The output must match the entries below exactly.

----- Supplied data

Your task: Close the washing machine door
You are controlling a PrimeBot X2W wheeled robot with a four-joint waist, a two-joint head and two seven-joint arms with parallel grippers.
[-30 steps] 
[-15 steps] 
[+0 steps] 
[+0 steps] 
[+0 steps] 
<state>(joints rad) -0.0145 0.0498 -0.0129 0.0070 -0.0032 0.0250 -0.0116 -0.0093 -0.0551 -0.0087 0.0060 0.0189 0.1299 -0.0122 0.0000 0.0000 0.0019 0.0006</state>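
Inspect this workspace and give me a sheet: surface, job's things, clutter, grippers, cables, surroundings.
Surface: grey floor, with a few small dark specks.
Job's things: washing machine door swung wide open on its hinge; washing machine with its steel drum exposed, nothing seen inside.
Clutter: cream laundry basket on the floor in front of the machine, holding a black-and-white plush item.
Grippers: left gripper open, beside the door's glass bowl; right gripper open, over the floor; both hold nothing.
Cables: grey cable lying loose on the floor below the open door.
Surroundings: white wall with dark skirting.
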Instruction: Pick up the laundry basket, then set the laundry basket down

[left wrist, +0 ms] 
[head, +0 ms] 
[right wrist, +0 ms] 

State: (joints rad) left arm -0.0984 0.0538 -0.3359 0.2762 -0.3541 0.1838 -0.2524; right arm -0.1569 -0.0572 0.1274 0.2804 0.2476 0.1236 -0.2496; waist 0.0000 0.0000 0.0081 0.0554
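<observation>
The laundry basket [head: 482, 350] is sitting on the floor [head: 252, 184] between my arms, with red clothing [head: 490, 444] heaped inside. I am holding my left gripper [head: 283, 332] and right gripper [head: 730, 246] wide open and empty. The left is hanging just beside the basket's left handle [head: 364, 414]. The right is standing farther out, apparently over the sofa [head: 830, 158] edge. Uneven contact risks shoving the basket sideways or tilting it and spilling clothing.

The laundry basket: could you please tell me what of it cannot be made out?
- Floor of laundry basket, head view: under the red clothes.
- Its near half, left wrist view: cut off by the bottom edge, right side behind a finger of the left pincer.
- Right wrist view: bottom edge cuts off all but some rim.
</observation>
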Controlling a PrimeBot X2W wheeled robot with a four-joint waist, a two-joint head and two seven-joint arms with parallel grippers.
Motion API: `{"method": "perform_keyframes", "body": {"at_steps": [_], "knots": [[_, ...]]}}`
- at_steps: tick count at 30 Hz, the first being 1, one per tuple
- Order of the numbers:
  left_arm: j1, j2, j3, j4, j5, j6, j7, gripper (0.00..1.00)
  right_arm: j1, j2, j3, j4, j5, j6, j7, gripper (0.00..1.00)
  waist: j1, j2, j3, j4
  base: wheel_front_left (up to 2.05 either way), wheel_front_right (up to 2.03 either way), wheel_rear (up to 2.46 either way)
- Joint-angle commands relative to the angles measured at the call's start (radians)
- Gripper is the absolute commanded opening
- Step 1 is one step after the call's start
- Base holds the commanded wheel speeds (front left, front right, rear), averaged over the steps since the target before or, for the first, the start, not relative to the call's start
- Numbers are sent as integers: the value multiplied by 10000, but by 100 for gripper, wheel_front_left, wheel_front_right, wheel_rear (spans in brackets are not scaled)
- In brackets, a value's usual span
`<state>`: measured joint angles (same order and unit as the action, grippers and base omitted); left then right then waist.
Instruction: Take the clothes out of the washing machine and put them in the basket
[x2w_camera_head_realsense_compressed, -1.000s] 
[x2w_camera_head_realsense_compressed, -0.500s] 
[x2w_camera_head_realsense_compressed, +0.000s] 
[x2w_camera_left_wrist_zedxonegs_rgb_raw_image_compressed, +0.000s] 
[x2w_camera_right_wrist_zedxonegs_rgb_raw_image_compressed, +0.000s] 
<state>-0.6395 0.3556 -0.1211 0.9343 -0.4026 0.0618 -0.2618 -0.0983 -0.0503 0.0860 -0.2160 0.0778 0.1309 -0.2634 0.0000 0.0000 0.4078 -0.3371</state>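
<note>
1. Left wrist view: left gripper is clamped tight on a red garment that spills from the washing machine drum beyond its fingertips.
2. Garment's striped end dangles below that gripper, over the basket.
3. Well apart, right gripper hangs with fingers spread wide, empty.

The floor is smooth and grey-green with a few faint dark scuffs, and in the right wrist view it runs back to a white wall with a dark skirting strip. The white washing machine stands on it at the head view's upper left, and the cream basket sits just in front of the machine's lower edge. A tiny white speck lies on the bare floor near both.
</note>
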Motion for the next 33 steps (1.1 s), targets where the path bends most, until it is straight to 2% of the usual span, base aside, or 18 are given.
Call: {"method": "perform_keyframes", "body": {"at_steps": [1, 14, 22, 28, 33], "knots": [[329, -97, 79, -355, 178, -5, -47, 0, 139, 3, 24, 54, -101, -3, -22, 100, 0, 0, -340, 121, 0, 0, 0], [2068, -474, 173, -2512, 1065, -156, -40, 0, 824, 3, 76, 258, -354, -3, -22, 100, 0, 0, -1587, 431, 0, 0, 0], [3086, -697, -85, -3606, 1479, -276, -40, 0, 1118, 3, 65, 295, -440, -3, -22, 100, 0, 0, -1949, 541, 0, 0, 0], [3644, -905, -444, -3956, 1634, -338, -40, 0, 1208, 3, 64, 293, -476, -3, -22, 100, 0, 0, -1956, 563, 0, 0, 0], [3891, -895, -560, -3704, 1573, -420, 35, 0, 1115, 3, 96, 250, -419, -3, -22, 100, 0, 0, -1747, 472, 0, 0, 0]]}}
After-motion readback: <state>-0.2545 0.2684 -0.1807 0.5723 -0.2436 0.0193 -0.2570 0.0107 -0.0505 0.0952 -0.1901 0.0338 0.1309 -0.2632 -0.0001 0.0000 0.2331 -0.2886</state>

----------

#### [Answer to this problem]
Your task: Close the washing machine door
You are controlling a PrimeBot X2W wheeled robot with a four-joint waist, a two-joint head and two seven-joint arms with parallel grippers.
[-30 steps] 
[-15 steps] 
[+0 steps] 
[+0 steps] 
[+0 steps] 
<state>(joints rad) -0.0145 0.0498 -0.0129 0.0070 -0.0032 0.0250 -0.0116 -0.0093 -0.0551 -0.0087 0.0060 0.0189 0.1299 -0.0122 0.0000 0.0000 0.0019 0.0006</state>
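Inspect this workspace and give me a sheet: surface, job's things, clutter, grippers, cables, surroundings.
Surface: grey floor, with a few small dark specks.
Job's things: washing machine door swung wide open on its hinge; washing machine with its steel drum exposed, nothing seen inside.
Clutter: cream laundry basket on the floor in front of the machine, holding a black-and-white plush item.
Grippers: left gripper open, beside the door's glass bowl; right gripper open, over the floor; both hold nothing.
Cables: grey cable lying loose on the floor below the open door.
Surroundings: white wall with dark skirting.
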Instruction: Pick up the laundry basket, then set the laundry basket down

[left wrist, +0 ms] 
[head, +0 ms] 
[right wrist, +0 ms] 

State: (joints rad) left arm -0.0984 0.0538 -0.3359 0.2762 -0.3541 0.1838 -0.2524; right arm -0.1569 -0.0572 0.1274 0.2804 0.2476 0.1236 -0.2496; waist 0.0000 0.0000 0.0081 0.0554
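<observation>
The laundry basket [head: 482, 350] is sitting on the floor [head: 252, 184] between my arms, with red clothing [head: 490, 444] heaped inside. I am holding my left gripper [head: 283, 332] and right gripper [head: 730, 246] wide open and empty. The left is hanging just beside the basket's left handle [head: 364, 414]. The right is standing farther out, apparently over the sofa [head: 830, 158] edge. Uneven contact risks shoving the basket sideways or tilting it and spilling clothing.

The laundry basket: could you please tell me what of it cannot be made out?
- Floor of laundry basket, head view: under the red clothes.
- Its near half, left wrist view: cut off by the bottom edge, right side behind a finger of the left pincer.
- Right wrist view: bottom edge cuts off all but some rim.
</observation>
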Controlling a PrimeBot X2W wheeled robot with a four-joint waist, a two-joint head and two seven-joint arms with parallel grippers.
Motion API: `{"method": "perform_keyframes", "body": {"at_steps": [_], "knots": [[_, ...]]}}`
- at_steps: tick count at 30 Hz, the first being 1, one per tuple
- Order of the numbers:
  left_arm: j1, j2, j3, j4, j5, j6, j7, gripper (0.00..1.00)
  right_arm: j1, j2, j3, j4, j5, j6, j7, gripper (0.00..1.00)
  waist: j1, j2, j3, j4
  base: wheel_front_left (up to 2.05 either way), wheel_front_right (up to 2.03 either way), wheel_rear (up to 2.46 either way)
- Joint-angle commands relative to the angles measured at the call's start (radians)
- Gripper is the absolute commanded opening
- Step 1 is one step after the call's start
- Base holds the commanded wheel speeds (front left, front right, rear), averaged over the steps since the target before or, for the first, the start, not relative to the call's start
- Numbers are sent as integers: the value multiplied by 10000, but by 100 for gripper, wheel_front_left, wheel_front_right, wheel_rear (spans in brackets are not scaled)
- In brackets, a value's usual span
`<state>`: measured joint angles (same order and unit as the action, grippers and base omitted); left then right then waist.
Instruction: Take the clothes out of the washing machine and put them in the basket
[x2w_camera_head_realsense_compressed, -1.000s] 
[x2w_camera_head_realsense_compressed, -0.500s] 
[x2w_camera_head_realsense_compressed, +0.000s] 
[x2w_camera_left_wrist_zedxonegs_rgb_raw_image_compressed, +0.000s] 
[x2w_camera_right_wrist_zedxonegs_rgb_raw_image_compressed, +0.000s] 
<state>-0.6395 0.3556 -0.1211 0.9343 -0.4026 0.0618 -0.2618 -0.0983 -0.0503 0.0860 -0.2160 0.0778 0.1309 -0.2634 0.0000 0.0000 0.4078 -0.3371</state>
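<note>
1. Left wrist view: left gripper is clamped tight on a red garment that spills from the washing machine drum beyond its fingertips.
2. Garment's striped end dangles below that gripper, over the basket.
3. Well apart, right gripper hangs with fingers spread wide, empty.

The floor is smooth and grey-green with a few faint dark scuffs, and in the right wrist view it runs back to a white wall with a dark skirting strip. The white washing machine stands on it at the head view's upper left, and the cream basket sits just in front of the machine's lower edge. A tiny white speck lies on the bare floor near both.
</note>
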Motion for the next 33 steps (1.1 s), targets where the path bends most, until it is straight to 2% of the usual span, base aside, or 18 are given.
Call: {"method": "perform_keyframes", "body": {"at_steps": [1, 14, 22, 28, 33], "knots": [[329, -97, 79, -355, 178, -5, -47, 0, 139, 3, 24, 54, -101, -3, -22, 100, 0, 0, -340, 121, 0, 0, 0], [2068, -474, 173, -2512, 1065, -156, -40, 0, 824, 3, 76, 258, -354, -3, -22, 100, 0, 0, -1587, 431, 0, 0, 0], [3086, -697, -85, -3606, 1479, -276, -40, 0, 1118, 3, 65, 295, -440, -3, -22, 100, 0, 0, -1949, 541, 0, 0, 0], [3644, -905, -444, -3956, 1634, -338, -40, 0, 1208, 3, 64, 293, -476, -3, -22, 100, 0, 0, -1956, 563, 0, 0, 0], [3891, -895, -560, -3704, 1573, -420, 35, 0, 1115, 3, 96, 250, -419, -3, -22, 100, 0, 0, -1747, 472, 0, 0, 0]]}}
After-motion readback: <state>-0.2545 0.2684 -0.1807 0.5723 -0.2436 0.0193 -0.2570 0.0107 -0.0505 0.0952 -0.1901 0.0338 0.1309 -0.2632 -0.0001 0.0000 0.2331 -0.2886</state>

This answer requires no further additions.